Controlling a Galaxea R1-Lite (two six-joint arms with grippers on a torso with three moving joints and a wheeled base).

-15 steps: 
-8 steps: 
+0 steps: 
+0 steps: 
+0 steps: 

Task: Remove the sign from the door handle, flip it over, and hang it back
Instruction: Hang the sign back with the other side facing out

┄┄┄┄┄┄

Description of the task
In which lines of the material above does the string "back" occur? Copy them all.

Finished exercise
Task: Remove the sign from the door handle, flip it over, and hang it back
Instruction: Hang the sign back with the other side facing out

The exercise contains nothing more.